Linda Duessel: And then when we look at the 10-year bond yield and what that is reflecting, R.J., And then what we have expected as a reflection of inflation, wow, it was up over 5% at the moment, wasn't it? And then a very spectacular pullback on yields out. What are we thinking about where the 10-year might finish next year and how that matches with the trajectory of however long it takes to get to 2% inflation? Yeah.
R.J. Gallo: Well, if inflation does fall closer to 2% by the end of 2024, some might think, well, does that mean the 10-year is down below 3-year? And I think the answer to that's no. I think that the post-pandemic world, we've seen higher inflation, more volatility of inflation. We've also seen plenty of optimism that productivity is going to pick up due to technological progress, specifically AI. And we also have huge demands for capital large structural budget deficits that have not been addressed in the United States, as well as big demands for capital relating to the green transition away from fossil fuels. All those factors suggest yields should be higher going forward than they were say three to five years ago. So the 10-year treasury can probably finish the year somewhere around 3.75%, maybe 3.50% to 4%, something in that range in 2024, even if inflation is down to 2%, that means that real rates are higher, greater demands to capital, larger budget deficits, faster growth due to productivity, all should lead to higher real rates going forward than we have experienced in the last decade. So that's a change admittedly, but for those reasons, I think that that's a reasonable expectation. It's relatively bond-friendly. You don't need a huge rally when bond yields, when the 10-year treasury yields 4.20%, you can get 4.20% with no price change. You got a 4.2% total return. It's not so bad. Now that incomes were restored to the fixed-income asset class, you don't just have to bet on price changes to generate your return. So even if we just go to 3.75%, that's still a pretty good return on a government security with relatively low credit risk.
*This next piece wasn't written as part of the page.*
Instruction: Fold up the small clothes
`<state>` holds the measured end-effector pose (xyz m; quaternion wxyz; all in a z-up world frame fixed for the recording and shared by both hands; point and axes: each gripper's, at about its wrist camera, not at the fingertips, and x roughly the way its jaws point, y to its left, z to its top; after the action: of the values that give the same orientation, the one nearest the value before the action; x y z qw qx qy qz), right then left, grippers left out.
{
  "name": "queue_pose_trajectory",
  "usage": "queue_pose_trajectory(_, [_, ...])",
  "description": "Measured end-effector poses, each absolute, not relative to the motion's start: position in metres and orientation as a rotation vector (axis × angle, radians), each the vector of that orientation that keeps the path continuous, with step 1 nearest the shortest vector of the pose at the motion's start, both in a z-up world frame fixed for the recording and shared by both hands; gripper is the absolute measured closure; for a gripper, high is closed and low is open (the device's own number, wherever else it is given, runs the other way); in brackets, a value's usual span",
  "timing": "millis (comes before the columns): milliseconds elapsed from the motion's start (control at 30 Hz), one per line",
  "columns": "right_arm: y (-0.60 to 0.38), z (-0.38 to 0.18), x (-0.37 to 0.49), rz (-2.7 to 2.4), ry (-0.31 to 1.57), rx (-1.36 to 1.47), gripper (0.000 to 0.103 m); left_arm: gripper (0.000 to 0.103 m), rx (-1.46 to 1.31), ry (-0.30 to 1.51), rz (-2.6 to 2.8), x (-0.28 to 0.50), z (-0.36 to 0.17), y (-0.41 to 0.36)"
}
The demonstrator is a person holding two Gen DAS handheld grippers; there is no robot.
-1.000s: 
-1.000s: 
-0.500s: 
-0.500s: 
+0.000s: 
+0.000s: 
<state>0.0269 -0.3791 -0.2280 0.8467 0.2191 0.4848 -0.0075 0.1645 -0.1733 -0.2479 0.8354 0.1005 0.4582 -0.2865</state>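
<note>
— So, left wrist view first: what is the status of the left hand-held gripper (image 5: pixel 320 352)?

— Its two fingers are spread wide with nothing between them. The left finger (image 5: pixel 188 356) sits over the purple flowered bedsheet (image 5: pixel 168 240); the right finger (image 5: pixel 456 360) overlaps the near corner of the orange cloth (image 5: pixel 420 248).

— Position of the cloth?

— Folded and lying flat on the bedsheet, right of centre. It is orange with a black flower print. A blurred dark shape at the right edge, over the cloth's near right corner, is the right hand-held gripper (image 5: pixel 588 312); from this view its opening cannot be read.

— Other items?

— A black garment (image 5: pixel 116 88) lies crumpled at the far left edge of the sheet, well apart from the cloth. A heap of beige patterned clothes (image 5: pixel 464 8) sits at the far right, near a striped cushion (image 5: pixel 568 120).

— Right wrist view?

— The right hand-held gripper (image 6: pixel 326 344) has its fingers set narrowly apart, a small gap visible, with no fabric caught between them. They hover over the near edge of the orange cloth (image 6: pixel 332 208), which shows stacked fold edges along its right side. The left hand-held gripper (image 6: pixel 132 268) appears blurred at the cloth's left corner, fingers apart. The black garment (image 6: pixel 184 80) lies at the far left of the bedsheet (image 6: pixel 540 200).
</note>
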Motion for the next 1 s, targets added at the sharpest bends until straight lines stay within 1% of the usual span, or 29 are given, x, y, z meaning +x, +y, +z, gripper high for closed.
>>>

Linda Duessel: And sticking with you, R.J., now, I'm stuck on something that Phil said about the Fed suggesting we want our 2% target and we will get it and we won't get it until 2026. And then I was just watching one of the financial programs just recently and they said, we're going to have a pivot party next year. There's going to be a pivot party because they're going to cut rates and just casually observing, they're going to cut this many rates and it's going to be now. Actually it's going to be six months from now. Actually it'll start 12 months from now. And what are our views here at Federated Hermes as goes the cuts?
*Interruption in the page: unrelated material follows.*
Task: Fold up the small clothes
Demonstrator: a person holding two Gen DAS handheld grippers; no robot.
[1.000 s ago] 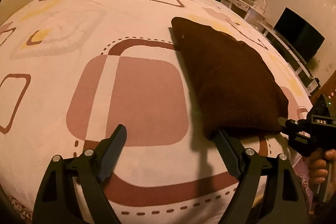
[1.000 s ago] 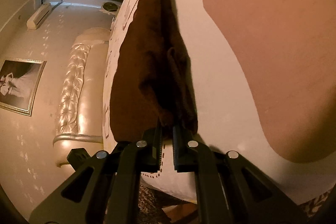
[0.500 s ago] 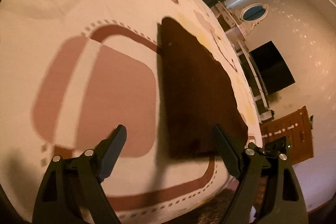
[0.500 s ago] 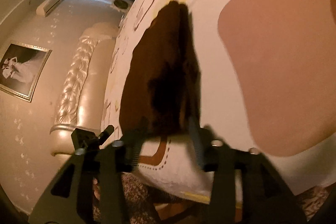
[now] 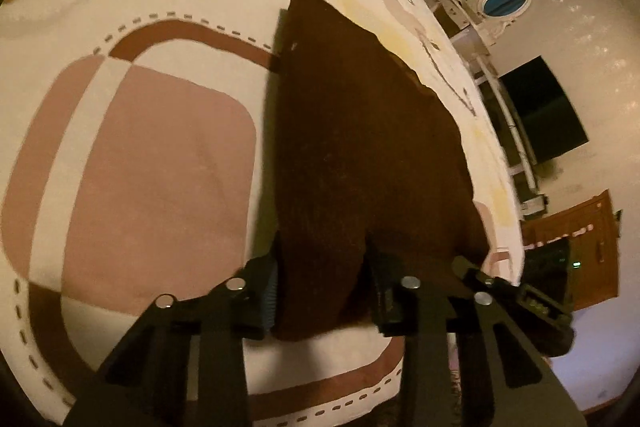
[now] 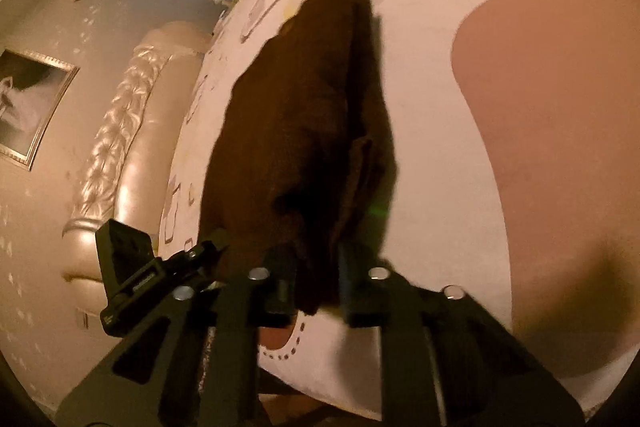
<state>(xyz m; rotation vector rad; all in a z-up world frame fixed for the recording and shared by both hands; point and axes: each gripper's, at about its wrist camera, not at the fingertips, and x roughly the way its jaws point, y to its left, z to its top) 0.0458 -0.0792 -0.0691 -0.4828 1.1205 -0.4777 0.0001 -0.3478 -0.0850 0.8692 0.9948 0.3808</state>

R.J. Gallo: Yeah. Well, we've certainly flipped the script. Just a couple of months ago, people were very concerned that the United States Treasury is borrowing so much that they were going to keep pushing yields higher. The 10-year treasury hit 5% as you noted a few minutes ago. Then we got a few signs that the economy's decelerating and inflation keeps going down and that was enough, that as well as the Treasury moderating if you will, some of their long-term borrowing plans to unleash this massive rally in November. The market probably reversed a little too aggressively. They went from pricing in the prospect of another tightening into pricing up to 5, 25 basis point easings in the next 12 months. Our view, that's a little extreme. Soft landing outcome of the sort that we're calling for, should suggest to me that the Fed will ease. They won't ease five times. They probably won't even ease four times. Two to three eases to try to secure the soft landing as real GDP decelerates, but remains positive, sounds very reasonable. It maps really nicely to the last soft landing. Really one of the only soft landings you can find in history from Fed hikes, and that was in the mid-nineties when the Fed hiked drastically in '94 and then eased two or three times '95 up into '97 as sides of a slower economy emerged and it worked. They actually secured the soft landing. So I say two to three eases next year. That's less than what the market has priced in when we look for 2024.
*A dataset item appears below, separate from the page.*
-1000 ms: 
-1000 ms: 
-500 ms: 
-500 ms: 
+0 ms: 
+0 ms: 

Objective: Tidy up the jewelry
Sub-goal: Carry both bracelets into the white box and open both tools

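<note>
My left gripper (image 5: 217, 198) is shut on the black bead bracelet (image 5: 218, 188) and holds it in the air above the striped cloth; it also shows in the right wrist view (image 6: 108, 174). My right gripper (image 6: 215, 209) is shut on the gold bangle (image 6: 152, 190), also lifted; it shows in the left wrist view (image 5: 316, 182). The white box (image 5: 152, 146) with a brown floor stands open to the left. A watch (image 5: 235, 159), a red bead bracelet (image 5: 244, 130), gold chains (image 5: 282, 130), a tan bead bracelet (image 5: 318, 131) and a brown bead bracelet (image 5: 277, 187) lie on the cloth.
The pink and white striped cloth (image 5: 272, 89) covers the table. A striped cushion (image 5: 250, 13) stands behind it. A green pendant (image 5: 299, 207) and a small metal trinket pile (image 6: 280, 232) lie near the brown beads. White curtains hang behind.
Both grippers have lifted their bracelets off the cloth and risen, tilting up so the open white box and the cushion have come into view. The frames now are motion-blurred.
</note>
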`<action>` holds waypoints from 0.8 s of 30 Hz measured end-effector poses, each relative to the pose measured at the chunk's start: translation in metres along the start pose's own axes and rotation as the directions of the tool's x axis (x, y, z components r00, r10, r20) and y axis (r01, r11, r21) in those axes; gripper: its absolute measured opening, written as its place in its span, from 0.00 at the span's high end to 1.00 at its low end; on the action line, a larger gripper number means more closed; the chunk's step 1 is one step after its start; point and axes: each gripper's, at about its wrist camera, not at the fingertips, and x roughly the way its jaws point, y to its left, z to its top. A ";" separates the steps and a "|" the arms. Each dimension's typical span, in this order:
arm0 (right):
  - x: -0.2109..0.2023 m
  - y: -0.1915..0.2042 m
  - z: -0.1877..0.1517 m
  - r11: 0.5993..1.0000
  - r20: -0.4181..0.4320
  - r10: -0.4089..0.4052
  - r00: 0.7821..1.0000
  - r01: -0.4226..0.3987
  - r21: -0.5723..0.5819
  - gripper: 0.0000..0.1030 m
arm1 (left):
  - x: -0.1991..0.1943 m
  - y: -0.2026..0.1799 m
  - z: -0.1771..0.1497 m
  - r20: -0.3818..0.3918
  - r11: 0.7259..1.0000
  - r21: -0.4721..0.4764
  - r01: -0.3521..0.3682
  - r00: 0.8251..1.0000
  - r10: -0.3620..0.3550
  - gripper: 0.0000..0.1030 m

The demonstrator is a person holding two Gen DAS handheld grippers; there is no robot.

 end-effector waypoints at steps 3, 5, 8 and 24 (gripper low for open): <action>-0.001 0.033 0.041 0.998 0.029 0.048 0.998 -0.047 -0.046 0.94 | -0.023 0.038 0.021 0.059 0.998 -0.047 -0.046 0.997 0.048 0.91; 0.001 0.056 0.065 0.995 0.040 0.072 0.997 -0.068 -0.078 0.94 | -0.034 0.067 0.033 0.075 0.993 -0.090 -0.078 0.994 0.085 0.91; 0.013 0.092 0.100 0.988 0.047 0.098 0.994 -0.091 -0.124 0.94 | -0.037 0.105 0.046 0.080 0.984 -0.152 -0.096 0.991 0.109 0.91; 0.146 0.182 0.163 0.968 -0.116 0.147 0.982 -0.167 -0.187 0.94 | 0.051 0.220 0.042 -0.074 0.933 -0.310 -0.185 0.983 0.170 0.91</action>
There's an important and potentially interesting complication here in that next year, 2024 is also a presidential election year, and we took a deep dive on this a few years ago and found out that in the post-war era, the Federal Reserve is very reluctant to change monetary policy right in the heart of the presidential election for fear of injecting themselves into the process. And so the Fed historically, if they can avoid it, has tried to stay away from changing policy between Labor Day and the election. So as you take R.J.'s comments, which I totally agree with, and then overlay the presidential election cycle on that, that might suggest that we've got a second quarter GDP flash that's going to come out I think on July 26th. And then there's an FOMC meeting coming out a week later on July 31st. So I've sort of got that date circled on my calendar. But then you come up, the next FOMC meeting is not until after Labor Day, so the Fed probably avoids that, if they maintain their historical consistency. And then the election is November 5th, the FOMC then has another meeting two days later on November 7th. So I've sort of got that date circled on my calendar. So if R.J.'s right that we get two cuts and if the Fed's consistent with their desire not to interject themselves into the election, then July 31st and November 7th would seem sort of two likely dates that the Fed might be active.
Linda Duessel: And as goes the pivot party. Phil, you and I are both equity people. Are we rooting for cuts as equity people?
Phil Orlando: Well, so my colleague Steve Chiavarone has done a lot of work on this with his team in the multi-asset solutions area. And the Fed historically, or stock markets historically rip on pauses, but then things are a little choppier on cuts because the market reads through and says, well, okay, if the Fed's cutting, they must know something that we don't know in terms of a deceleration in economic growth or corporate earnings growth or whatever. So if the Fed does start to cut interest rates, let's say at the end of July, that suggests that maybe the late summer, early fall months might be a little rocky in terms of the read-through that the cumulative weight of what the Federal Reserve has done from tightening is starting to come to bear in terms of slower economic growth, slower corporate earnings growth.
Linda Duessel: And this is interesting also to what you said, R.J., as to cutting rates is a rare thing to do if you don't see a recession on the horizon, which is what I guess we're kind of betting on, and it maybe is appropriate given that real interest rates could continue to rise here if inflation does indeed come down and the Fed doesn't cut. So where do we have an opinion on where real interest rates should reside after we had them So very low for so long?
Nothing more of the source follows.